**How to complete this task:** Please return the data word for word and leave out any picture it contains.

**Source data:**
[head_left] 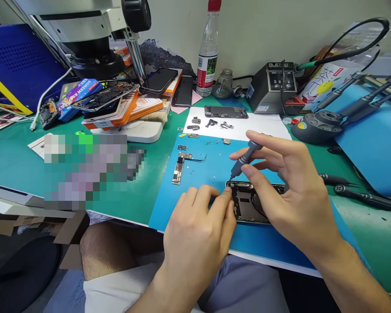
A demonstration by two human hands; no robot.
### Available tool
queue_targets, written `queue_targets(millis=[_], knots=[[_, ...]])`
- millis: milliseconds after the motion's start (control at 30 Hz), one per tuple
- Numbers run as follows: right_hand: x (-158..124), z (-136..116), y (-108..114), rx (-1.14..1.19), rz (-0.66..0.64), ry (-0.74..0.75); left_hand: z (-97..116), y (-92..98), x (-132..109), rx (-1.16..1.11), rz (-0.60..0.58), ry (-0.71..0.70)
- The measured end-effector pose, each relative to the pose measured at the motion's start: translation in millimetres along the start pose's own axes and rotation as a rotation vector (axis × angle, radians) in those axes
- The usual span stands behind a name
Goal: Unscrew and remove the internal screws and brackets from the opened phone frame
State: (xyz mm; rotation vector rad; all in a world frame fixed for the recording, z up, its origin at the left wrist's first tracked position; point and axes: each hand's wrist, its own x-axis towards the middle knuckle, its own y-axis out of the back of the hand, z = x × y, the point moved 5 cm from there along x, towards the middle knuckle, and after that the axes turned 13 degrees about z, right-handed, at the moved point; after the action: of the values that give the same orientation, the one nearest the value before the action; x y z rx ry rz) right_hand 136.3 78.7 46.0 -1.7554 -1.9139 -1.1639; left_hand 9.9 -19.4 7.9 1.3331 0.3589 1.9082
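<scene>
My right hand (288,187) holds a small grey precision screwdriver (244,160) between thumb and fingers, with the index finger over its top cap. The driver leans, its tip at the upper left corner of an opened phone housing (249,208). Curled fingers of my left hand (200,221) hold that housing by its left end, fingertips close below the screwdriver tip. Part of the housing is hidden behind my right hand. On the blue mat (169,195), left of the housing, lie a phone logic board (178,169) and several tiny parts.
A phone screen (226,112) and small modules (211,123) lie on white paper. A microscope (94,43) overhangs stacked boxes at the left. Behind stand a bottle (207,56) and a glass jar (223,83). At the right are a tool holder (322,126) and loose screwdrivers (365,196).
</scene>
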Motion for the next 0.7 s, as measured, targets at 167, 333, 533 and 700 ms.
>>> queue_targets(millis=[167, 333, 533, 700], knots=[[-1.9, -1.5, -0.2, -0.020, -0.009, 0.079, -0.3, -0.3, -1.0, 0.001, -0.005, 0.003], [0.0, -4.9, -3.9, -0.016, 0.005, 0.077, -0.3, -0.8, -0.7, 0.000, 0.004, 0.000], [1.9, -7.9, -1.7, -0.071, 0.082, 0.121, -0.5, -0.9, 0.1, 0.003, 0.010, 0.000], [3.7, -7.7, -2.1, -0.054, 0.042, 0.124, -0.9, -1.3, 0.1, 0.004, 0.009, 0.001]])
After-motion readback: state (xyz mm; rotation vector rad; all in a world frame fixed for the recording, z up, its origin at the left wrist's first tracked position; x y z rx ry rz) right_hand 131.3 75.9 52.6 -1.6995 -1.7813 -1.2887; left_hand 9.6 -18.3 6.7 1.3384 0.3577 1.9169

**Response to the task:**
[head_left] 
A demonstration by two human hands; no robot.
### Available tool
queue_targets, written `queue_targets(millis=[_], knots=[[_, ...]])`
- millis: milliseconds after the motion's start (control at 30 Hz), one per tuple
- Numbers run as follows: right_hand: x (-158..124), z (-136..116), y (-108..114), rx (-1.14..1.19), rz (-0.66..0.64), ry (-0.74..0.75); left_hand: z (-97..116), y (-92..98), x (-132..109), rx (-1.16..1.11), rz (-0.60..0.58), ry (-0.71..0.70)
- The measured end-effector pose, each relative to the pose measured at the motion's start: translation in millimetres along the start pose's own axes and rotation as a rotation vector (axis × angle, radians) in those axes
- The usual span stands behind a name
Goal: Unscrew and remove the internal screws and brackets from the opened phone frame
State: (xyz mm; rotation vector rad; all in a world frame fixed for the recording, z up, its origin at the left wrist's first tracked position; point and axes: each hand's wrist, its own x-axis towards the middle knuckle, its own y-axis out of the back of the hand, z = x × y, the point moved 5 cm from there along x, towards the middle knuckle, and after that the axes turned 13 degrees about z, right-handed, at the moved point; after the action: of the values that give the same orientation, the one nearest the value before the action; x y z rx ry rz) right_hand 136.3 78.7 46.0 -1.7554 -1.9139 -1.1639; left_hand 9.9 -19.4 7.9 1.3331 0.3589 1.9082
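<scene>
My right hand (288,187) holds a small grey precision screwdriver (244,160) between thumb and fingers, with the index finger over its top cap. The driver leans, its tip at the upper left corner of an opened phone housing (249,208). Curled fingers of my left hand (200,221) hold that housing by its left end, fingertips close below the screwdriver tip. Part of the housing is hidden behind my right hand. On the blue mat (169,195), left of the housing, lie a phone logic board (178,169) and several tiny parts.
A phone screen (226,112) and small modules (211,123) lie on white paper. A microscope (94,43) overhangs stacked boxes at the left. Behind stand a bottle (207,56) and a glass jar (223,83). At the right are a tool holder (322,126) and loose screwdrivers (365,196).
</scene>
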Motion for the next 0.7 s, as measured, targets at 167, 333, 533 and 700 ms.
>>> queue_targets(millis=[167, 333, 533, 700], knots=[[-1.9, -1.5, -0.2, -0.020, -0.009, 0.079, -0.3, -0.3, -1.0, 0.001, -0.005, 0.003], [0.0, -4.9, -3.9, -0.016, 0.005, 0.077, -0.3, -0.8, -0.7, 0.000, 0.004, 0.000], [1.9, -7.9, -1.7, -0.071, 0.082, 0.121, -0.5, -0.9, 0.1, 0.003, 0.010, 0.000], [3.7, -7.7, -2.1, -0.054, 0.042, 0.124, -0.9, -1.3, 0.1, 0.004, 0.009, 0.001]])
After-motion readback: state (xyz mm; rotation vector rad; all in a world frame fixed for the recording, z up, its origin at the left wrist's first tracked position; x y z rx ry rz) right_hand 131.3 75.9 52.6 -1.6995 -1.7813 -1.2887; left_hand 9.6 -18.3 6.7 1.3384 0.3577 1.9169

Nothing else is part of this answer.